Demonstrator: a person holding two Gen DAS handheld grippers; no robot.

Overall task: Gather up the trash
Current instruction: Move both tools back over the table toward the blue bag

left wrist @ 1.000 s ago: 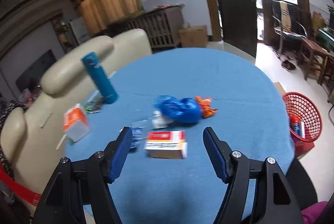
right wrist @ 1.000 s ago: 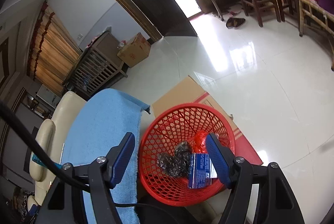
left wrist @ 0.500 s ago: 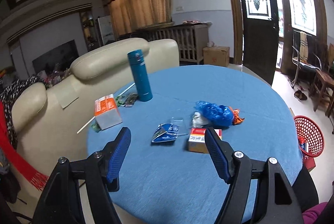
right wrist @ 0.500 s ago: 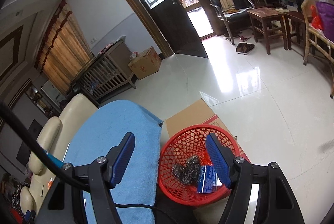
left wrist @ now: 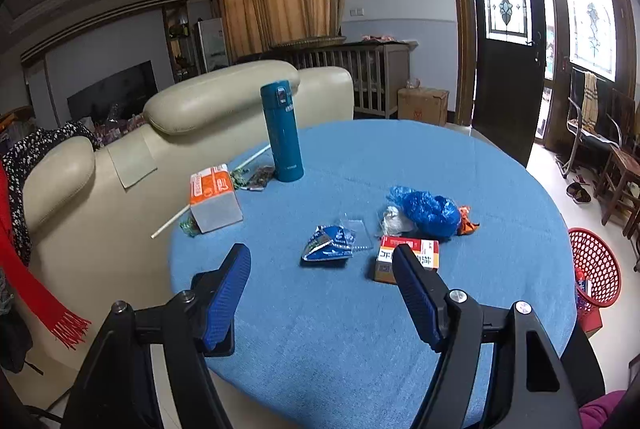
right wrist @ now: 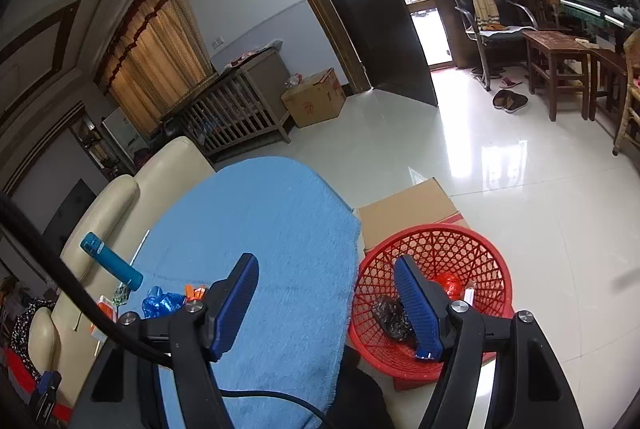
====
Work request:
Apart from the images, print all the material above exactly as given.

Reply:
Demonstrator: a person holding two Gen DAS handheld grippers; no robot.

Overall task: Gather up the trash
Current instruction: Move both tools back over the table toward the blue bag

left wrist @ 1.000 s ago: 
right wrist @ 1.000 s ago: 
left wrist @ 0.500 s ago: 
right wrist @ 0.500 s ago: 
left wrist @ now: 
right wrist @ now: 

The answer requires nothing more.